Dans une rare prise de position commune, une quinzaine de responsables au sein de grandes enseignes de supermarchés mais aussi de grands industriels, privés ou coopératifs, affirment d’une même voix que « la course au prix bas empêche la transition écologique et sociale, et génère des coûts cachés », notamment pour la santé. Cette initiative est portée par l’organisation Inside Track qui repose sur des collectifs d'« insiders » anonymes souhaitant « faire évoluer leur secteur ».
Un premier essai au Royaume-Uni dénonçait en novembre 2025 les pratiques des filières de la viande et du lait, nuisant à l’environnement, à la santé et au bien-être animal.
En France, habituellement, la grande distribution et l’industrie agroalimentaire se rejettent la faute de cette course au prix bas. « Globalement la distribution se gave au détriment des consommateurs […], aucune enseigne n’est rattrapable. Il n’y a qu’une seule solution : que l’État nous régule et augmente les contrôles », confie un cadre de la distribution, secteur identifié dans le rapport comme « l’architecte » et « premier responsable » de la situation.
Le rapport fait état de situations documentées : la grande distribution baisse ses marges sur les produits emblématiques d’appel, comme le Coca-Cola, la bière ou le Nutella, et les rattrape sur les produits bio ou de qualité. Il accuse aussi les distributeurs de s’abriter derrière « l’argument trompeur du pouvoir d’achat » et de rendre volontairement l’alimentation plus saine « moins visible, moins compétitive et moins désirable ».
Le document souligne également que pour les plus grands industriels, « la pression de la distribution n’efface pas » leur « responsabilité ». « Une sauce tomate sucrée. Pour quelle raison ? Parce que ça coûte moins cher. […] Mais il y aura un coût plus tard : la santé », confie l’un de ces contributeurs. Ces lanceurs d'alerte soulignent aussi des initiatives visant à engager les agriculteurs dans des pratiques plus durables, mais sur un « périmètre réduit » ou seulement sur « un ingrédient secondaire ». On applique des rustines. On essaye de changer des choses mais pour ne surtout rien changer »
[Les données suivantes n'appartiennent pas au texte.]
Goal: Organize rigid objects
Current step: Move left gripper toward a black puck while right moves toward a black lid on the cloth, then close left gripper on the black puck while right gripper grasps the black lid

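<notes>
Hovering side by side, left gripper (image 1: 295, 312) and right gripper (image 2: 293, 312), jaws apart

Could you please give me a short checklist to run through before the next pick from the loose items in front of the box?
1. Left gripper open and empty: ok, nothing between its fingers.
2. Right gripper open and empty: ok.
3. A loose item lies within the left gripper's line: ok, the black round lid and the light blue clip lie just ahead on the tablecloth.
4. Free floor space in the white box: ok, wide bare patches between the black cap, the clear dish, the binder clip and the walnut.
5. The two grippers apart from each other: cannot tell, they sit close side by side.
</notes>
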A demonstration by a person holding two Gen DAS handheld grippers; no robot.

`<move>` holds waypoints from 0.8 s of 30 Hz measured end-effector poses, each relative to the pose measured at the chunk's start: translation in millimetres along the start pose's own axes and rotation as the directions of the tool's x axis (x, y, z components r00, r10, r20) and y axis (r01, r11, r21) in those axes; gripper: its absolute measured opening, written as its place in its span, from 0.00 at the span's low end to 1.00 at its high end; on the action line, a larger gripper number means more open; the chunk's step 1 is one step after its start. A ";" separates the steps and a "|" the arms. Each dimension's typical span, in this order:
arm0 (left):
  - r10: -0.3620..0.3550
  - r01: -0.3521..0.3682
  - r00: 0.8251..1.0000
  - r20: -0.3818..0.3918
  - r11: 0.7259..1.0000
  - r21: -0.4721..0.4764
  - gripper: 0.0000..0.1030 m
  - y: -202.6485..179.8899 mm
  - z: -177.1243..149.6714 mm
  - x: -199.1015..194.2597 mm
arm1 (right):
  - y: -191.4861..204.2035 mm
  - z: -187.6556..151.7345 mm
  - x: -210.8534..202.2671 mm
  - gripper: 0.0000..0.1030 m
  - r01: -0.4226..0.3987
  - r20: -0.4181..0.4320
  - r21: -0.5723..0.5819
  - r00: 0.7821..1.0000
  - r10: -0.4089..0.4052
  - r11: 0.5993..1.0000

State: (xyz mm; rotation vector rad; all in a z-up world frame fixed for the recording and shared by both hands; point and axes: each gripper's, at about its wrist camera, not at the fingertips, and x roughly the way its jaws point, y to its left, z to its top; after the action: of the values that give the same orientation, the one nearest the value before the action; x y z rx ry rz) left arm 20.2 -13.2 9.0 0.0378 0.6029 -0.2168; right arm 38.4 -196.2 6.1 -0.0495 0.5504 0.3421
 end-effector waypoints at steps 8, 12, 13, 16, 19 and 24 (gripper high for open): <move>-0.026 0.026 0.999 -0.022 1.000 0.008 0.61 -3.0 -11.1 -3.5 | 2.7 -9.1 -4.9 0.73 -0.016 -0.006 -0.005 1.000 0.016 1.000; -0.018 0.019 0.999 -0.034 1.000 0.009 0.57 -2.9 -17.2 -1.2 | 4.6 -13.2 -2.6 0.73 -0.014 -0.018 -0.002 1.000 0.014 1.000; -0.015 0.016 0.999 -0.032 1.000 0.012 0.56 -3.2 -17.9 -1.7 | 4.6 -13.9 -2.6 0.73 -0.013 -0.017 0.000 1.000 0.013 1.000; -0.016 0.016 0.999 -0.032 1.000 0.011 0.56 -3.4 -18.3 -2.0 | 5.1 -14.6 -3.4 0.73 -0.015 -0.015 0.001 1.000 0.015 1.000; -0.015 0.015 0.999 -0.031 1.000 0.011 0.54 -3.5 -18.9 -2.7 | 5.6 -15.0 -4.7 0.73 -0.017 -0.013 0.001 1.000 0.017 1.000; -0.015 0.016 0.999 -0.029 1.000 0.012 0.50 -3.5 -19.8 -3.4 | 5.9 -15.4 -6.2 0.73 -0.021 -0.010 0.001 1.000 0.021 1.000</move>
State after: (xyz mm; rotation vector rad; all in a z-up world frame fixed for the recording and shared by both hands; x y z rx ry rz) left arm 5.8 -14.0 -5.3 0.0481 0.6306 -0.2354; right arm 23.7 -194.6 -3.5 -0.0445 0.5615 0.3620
Un insider reconnaît « un côté greenwashing » : « on applique des rustines. On essaye de changer des choses mais pour ne surtout rien changer ». Le rapport souligne que des entreprises ont même « rétropédalé » en revenant vers l’agriculture conventionnelle, avec pesticides et engrais de synthèse, « faute de capacité à valoriser leur démarche commercialement ». Un insider souligne par exemple que le bien-être animal « saute en premier » car il est difficile à valoriser.